Un matin qu’elle descendait bien doucement sur la pointe du pied pour n’éveiller personne, elle se trompa de direction dans les innombrables escaliers et dans les interminables corridors du château, qu’elle avait encore de la peine à comprendre. Égarée dans ce labyrinthe de galeries et de passages, elle traversa une sorte de vestibule qu’elle ne connaissait pas, et crut trouver par là une sortie sur les jardins. Mais elle n’arriva qu’à l’entrée d’une petite chapelle d’un beau style ancien, à peine éclairée en haut par une rosace dans la voûte, qui jetait une lueur blafarde sur le milieu du pavé, et laissait le fond dans un vague mystérieux. Le soleil était encore sous l’horizon, la matinée grise et brumeuse. Consuelo crut d’abord qu’elle était dans la chapelle du château, où déjà elle avait entendu la messe un dimanche. Elle savait que cette chapelle donnait sur les jardins ; mais avant de la traverser pour sortir, elle voulut saluer le sanctuaire de la prière, et s’agenouilla sur la première dalle. Cependant, comme il arrive souvent aux artistes de se laisser préoccuper par les objets extérieurs en dépit de leurs tentatives pour remonter dans la sphère des idées abstraites, sa prière ne put l’absorber assez pour l’empêcher de jeter un coup d’œil curieux autour d’elle ; et bientôt elle s’aperçut qu’elle n’était pas dans la chapelle, mais dans un lieu où elle n’avait pas encore pénétré. Ce n’était ni le même vaisseau ni les mêmes ornements. Quoique cette chapelle inconnue fût assez petite, on distinguait encore mal les objets, et ce qui frappa le plus Consuelo fut une statue blanchâtre, agenouillée vis-à-vis de l’autel, dans l’attitude froide et sévère qu’on donnait jadis à toutes celles dont on décorait les tombeaux. Elle pensa qu’elle se trouvait dans un lieu réservé aux sépultures de quelques aïeux d’élite ; et, devenue un peu craintive et superstitieuse depuis son séjour en Bohême, elle abrégea sa prière et se leva pour sortir.
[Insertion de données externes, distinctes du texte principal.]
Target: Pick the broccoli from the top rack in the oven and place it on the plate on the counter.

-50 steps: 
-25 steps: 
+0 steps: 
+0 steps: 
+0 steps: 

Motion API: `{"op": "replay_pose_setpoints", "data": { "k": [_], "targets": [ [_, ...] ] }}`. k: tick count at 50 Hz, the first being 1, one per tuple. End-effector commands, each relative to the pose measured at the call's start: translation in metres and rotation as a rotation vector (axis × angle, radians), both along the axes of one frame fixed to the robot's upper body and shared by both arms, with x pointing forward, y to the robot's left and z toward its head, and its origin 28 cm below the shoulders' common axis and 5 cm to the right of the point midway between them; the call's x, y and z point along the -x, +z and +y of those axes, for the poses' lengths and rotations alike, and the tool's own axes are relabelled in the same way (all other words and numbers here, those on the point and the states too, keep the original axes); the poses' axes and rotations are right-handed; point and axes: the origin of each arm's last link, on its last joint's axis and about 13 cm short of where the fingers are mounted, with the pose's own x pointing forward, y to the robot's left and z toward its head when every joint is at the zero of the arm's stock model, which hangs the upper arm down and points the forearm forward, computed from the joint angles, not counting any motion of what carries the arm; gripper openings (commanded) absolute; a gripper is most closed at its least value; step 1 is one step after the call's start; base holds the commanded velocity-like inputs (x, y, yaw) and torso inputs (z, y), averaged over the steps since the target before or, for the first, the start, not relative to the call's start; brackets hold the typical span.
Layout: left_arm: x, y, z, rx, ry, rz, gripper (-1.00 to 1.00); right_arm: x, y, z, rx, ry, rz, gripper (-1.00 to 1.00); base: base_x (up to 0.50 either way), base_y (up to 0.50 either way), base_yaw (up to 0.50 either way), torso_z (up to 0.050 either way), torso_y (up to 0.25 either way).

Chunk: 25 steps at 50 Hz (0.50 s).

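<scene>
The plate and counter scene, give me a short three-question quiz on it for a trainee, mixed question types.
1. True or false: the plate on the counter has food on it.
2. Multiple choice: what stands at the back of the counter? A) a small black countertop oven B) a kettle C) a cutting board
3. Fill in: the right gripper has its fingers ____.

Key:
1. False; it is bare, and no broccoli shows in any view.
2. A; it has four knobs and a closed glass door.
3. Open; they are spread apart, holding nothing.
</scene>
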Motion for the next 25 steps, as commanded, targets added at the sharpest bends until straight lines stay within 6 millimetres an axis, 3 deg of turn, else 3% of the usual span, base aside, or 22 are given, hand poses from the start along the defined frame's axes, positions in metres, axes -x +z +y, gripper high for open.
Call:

Mais au moment où elle jetait un dernier regard timide sur cette figure agenouillée à dix pas d’elle, elle vit distinctement la statue disjoindre ses deux mains de pierre allongées l’une contre l’autre, et faire lentement un grand signe de croix en poussant un profond soupir.

Consuelo faillit tomber à la renverse, et cependant elle ne put détacher ses yeux hagards de la terrible statue. Ce qui la confirmait dans la croyance que c’était une figure de pierre, c’est qu’elle ne sembla pas entendre le cri d’effroi que Consuelo laissa échapper, et qu’elle remit ses deux grandes mains blanches l’une contre l’autre, sans paraître avoir le moindre rapport avec le monde extérieur.